Actually, it’s Father Hill,” he said, “and you’re right. I do only know Charlie’s side of the story.”

“Charlie was never very charitable about his father,” I said.

“Perhaps his father hadn’t earned charity.”

“That’s an odd comment coming from you,” I said. “Has your order started charging for caritas, Father Hill?

He winced. “I’m sorry, Mrs. Kilbourn. This hasn’t been anyone’s finest hour.”

“Then don’t prolong it,” I said. “Tell me when Charlie will be back, and I’ll be on my way.”

Father Hill’s face gave away nothing, but the pulse in his neck fluttered as he weighed his decision. Finally, the scales tipped in my favour. “Charlie won’t be back for a while. He went to Toronto to see Marnie.”

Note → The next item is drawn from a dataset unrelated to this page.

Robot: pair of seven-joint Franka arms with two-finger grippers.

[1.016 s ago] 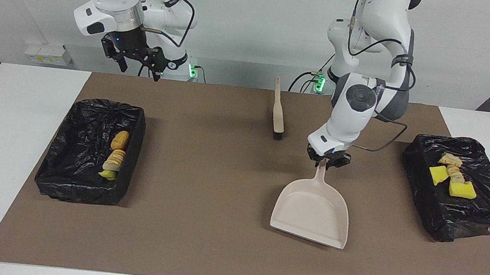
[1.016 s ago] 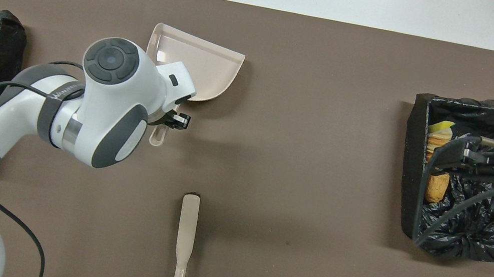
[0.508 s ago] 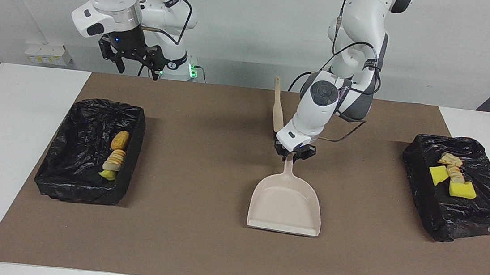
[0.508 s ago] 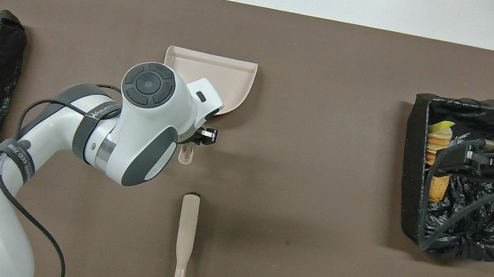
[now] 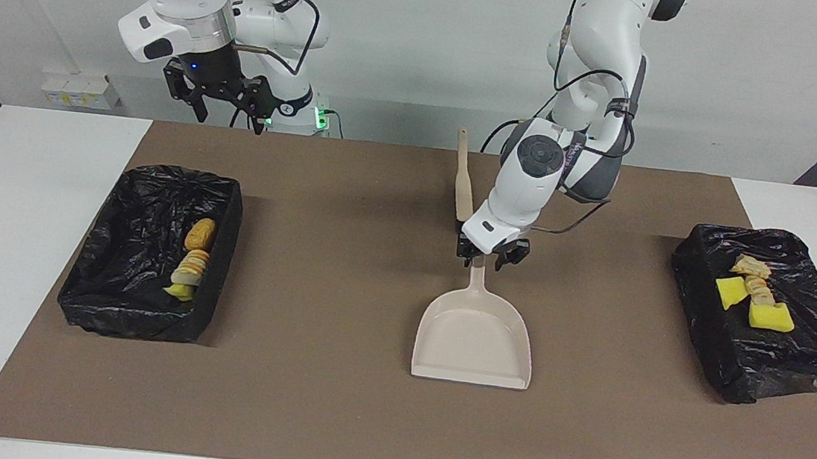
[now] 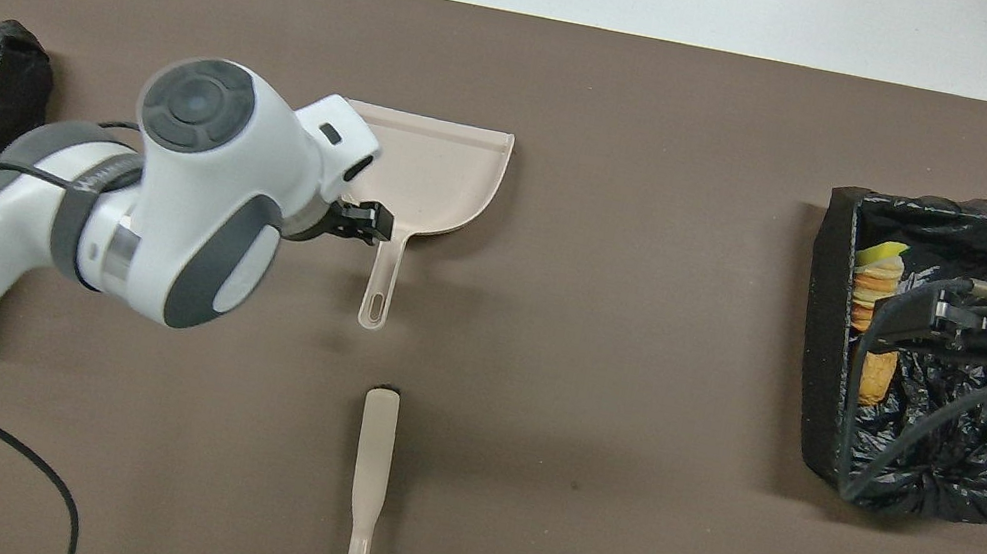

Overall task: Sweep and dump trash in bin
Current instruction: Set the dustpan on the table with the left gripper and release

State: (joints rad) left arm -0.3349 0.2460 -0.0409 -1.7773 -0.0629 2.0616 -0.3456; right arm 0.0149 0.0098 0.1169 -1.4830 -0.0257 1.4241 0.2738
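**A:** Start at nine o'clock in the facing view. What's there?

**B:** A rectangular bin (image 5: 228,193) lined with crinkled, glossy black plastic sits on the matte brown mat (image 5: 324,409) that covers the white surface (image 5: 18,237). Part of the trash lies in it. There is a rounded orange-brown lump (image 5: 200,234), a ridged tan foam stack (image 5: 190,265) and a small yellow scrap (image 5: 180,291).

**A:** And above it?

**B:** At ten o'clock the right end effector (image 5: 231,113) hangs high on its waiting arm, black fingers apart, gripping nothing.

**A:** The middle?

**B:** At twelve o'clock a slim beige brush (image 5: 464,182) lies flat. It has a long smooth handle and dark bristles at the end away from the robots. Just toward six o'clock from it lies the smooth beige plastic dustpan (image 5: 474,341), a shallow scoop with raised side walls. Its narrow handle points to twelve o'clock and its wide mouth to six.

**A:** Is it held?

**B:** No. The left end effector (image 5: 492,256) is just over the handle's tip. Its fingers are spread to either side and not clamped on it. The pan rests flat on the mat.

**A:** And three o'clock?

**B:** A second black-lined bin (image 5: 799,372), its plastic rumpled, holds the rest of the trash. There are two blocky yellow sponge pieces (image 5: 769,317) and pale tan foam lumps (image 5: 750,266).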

I was incredulous. “To see Marnie? Is she better?”

“There’s been no change in her condition. Charlie just wanted to be with his mother. Your friend, Howard, went with him.”

Liam Hill’s words were innocent, but something in his tone got under my skin.

“Howard doesn’t need me to defend him,” I said, “but, for the record, you’re wrong about him. He’s a good man, and he made a real difference in the lives of a lot of people here.”

“And his wife and son paid the price,” Liam Hill said quietly.

“You knew Marnie before the accident?”

He shook his head. “No, she was already at Good Shepherd when I met her. But Charlie told me she was brilliant. He said there was nothing she couldn’t have been, if she hadn’t had to sacrifice everything -”

I cut him off. “Marnie Dowhanuik didn’t sacrifice everything.”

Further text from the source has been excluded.